Бросив шляпу на пол, шевалье подбежал к Шалье и, взяв его за обе руки, сказал:
— О! сударь, сударь, вы бывали на Таити, не правда ли?
— Ну, да, — ответил Шалье, бесконечно удивленный столь резкой переменой настроения у человека, в котором он уже видел своего противника.
— Вы были там в 1831 году на борту корвета «Дофин»?
— Да.
— А на борту судна была желтая лихорадка?
— Да.
— Восьмого августа человек лет пятидесяти, сухопарый, высокий брюнет, с черными усами и проседью в волосах велел себя доставить из Папаэти на борт «Дофина» и подхватил там лихорадку?
— Капитан Думесниль, черт меня побери!
— Да, именно капитан Думесниль! А! я не ошибся, вы знали Думесниля?
— Конечно! он был мой лучший друг.
— Нет, сударь, нет: могу похвастаться, я был его лучшим другом.
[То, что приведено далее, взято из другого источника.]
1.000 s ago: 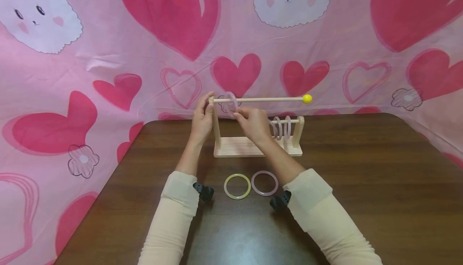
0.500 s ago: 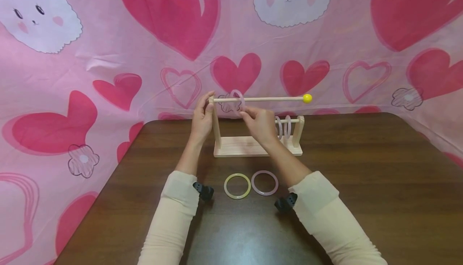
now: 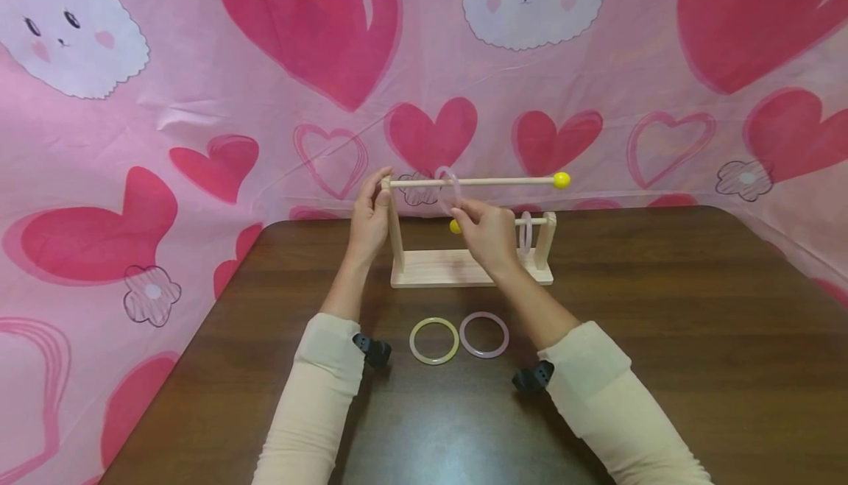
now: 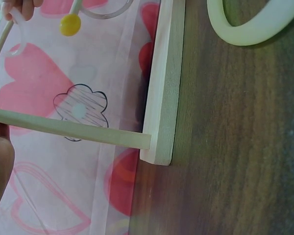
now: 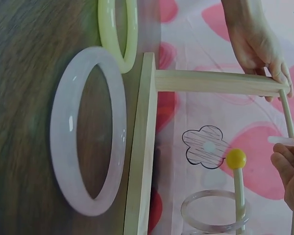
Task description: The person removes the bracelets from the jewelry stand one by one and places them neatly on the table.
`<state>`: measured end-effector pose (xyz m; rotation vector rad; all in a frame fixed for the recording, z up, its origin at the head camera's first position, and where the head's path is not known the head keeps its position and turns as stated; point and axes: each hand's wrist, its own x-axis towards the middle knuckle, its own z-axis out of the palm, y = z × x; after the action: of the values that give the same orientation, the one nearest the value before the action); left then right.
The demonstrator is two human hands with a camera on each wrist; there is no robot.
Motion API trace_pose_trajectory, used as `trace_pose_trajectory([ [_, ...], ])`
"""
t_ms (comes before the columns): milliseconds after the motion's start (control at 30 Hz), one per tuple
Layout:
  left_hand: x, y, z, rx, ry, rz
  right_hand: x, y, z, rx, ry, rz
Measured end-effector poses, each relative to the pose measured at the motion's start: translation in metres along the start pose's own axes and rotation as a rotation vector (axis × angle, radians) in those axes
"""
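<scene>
A wooden bangle stand (image 3: 433,268) has two rods on posts. My left hand (image 3: 369,218) grips the top of its left post, thumb in front and fingers behind. My right hand (image 3: 492,238) pinches the lower edge of a pale pink bangle (image 3: 447,169), which hangs around the upper rod (image 3: 510,182) left of its middle. A yellow ball (image 3: 562,180) caps that rod's right end. On the shorter lower rod a translucent pinkish bangle (image 5: 206,194) shows in the right wrist view; my right hand partly hides this rod in the head view.
In front of the stand lie a yellow bangle (image 3: 434,362) and a pink bangle (image 5: 63,132), side by side on the dark wooden table (image 3: 424,426). Behind the table hangs a pink cloth (image 3: 265,87) printed with hearts. A black camera (image 3: 534,377) sits at my right wrist.
My right hand has slid the bangle rightward along the upper rod. The lower rod's yellow ball has come into view, and more of its bangles are hidden. My left hand has stayed put.
</scene>
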<state>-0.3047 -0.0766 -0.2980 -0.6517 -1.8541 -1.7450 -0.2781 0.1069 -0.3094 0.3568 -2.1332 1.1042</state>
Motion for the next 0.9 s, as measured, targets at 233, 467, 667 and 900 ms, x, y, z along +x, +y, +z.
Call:
trace_pose_trajectory([
  [233,0.004,-0.016,-0.002,0.016,0.002,0.005,-0.002,0.004,-0.001,-0.004,0.033,-0.027],
  [467,0.007,-0.032,-0.002,-0.005,0.015,0.017,-0.004,0.008,-0.006,-0.016,0.041,-0.003],
  [667,0.006,-0.033,-0.002,-0.015,0.018,0.04,-0.004,0.011,-0.01,-0.025,0.069,-0.007],
  [900,0.006,-0.033,-0.001,-0.027,0.02,0.047,-0.005,0.014,-0.012,0.002,0.095,-0.035],
])
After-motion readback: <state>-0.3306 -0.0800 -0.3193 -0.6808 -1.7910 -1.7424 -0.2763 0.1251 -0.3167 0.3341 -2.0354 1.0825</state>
А! есть Провидение на свете, клянусь Господом! да, оно все же есть, — закричал шевалье со слезами в голосе.
— Я всегда в это верил, — улыбаясь ответил Шалье.
— Обнимите меня, сударь! обнимемся же! — сказал шевалье, бросаясь на шею человеку, которого десять минут назад был готов задушить.
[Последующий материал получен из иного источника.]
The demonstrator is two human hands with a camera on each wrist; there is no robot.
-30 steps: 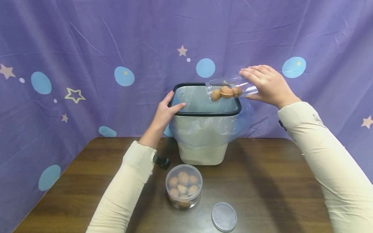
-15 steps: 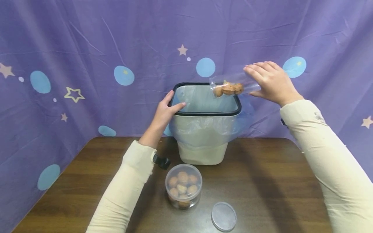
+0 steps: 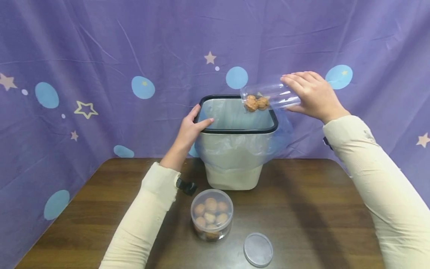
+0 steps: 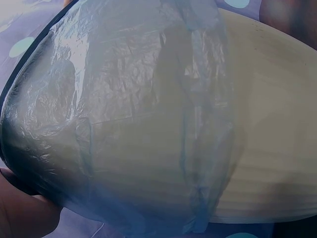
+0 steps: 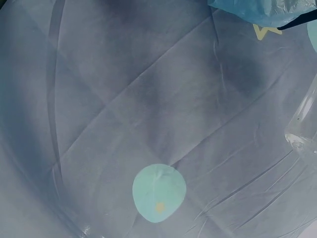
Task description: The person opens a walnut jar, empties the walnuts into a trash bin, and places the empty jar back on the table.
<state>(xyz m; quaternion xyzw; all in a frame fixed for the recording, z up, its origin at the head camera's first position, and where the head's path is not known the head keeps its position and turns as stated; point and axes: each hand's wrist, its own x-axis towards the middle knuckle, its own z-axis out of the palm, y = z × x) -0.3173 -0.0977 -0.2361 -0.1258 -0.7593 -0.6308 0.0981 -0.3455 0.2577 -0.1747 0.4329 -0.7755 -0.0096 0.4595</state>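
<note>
My left hand [image 3: 189,130] grips the left rim of a cream trash bin [image 3: 233,178], thumb over the black rim and fingers along the outer side. A thin bluish bag [image 3: 236,147] lines the bin and hangs over its outside. My right hand [image 3: 314,96] holds the base end of a clear plastic jar [image 3: 279,95], tipped nearly level with its mouth over the bin opening. Walnuts [image 3: 251,104] lie inside close to that mouth. The left wrist view shows the bagged bin side [image 4: 133,114]; part of the jar [image 5: 303,126] appears at the right wrist view's edge.
Nearer on the brown wooden table [image 3: 312,224] stands a round clear tub [image 3: 212,216] of walnuts with a translucent top. A round grey lid [image 3: 258,249] lies right of it. A purple patterned curtain [image 3: 168,45] hangs behind.
The jar and right hand have shifted slightly right and up since a second ago. Fewer walnuts show in the jar, and those left sit closer to its mouth. My left hand stays put.
</note>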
— Ладно, — сказал Шалье невозмутимым тоном, который резко контрастировал с восторженной экзальтацией де ля Гравери, — считайте, что Провидение существует, и в честь этого Провидения можете обнять меня один раз и даже два, если вы так уж этого желаете; а затем, будьте любезны объясниться; так как, глядя на происходящее, я испытываю желание позвать моих приказчиков и с их помощью отправить вас в Шарантон.
— Сударь, — сказал шевалье, — вы вправе так поступить; ведь я сошел с ума, да, буквально сошел с ума, но это от радости, сударь! Впрочем, одно слово объяснит вам все.
— Тогда произнесите это слово.
— Я шевалье де ля Гравери.
— Шевалье де ля Гравери! — в свою очередь, вскричал Шалье, впервые потеряв свой невозмутимо-холодный вид, который, казалось, отражал обычное состояние его души.
— Да, да, да.
— Тот самый пассажир, который поднялся к нам на борт «Дофина» на следующий день после смерти бедняги Думесниля?
— Именно, именно, тот самый, что проделал вместе с вами весь путь до Вальпараисо, где вы покинули борт корвета, на палубу которого я поднимался всего лишь раз или два, так сильно мучала меня морская болезнь.
— В самом деле, я высадился на берег в Вальпараисо, забрав с собой Блэка и мать Блэка, которого вы знали щенком. А! вы теперь видите, что я вам не лгал.
— Да, но, пожалуйста, давайте сейчас оставим Блэка в покое и займемся другим делом.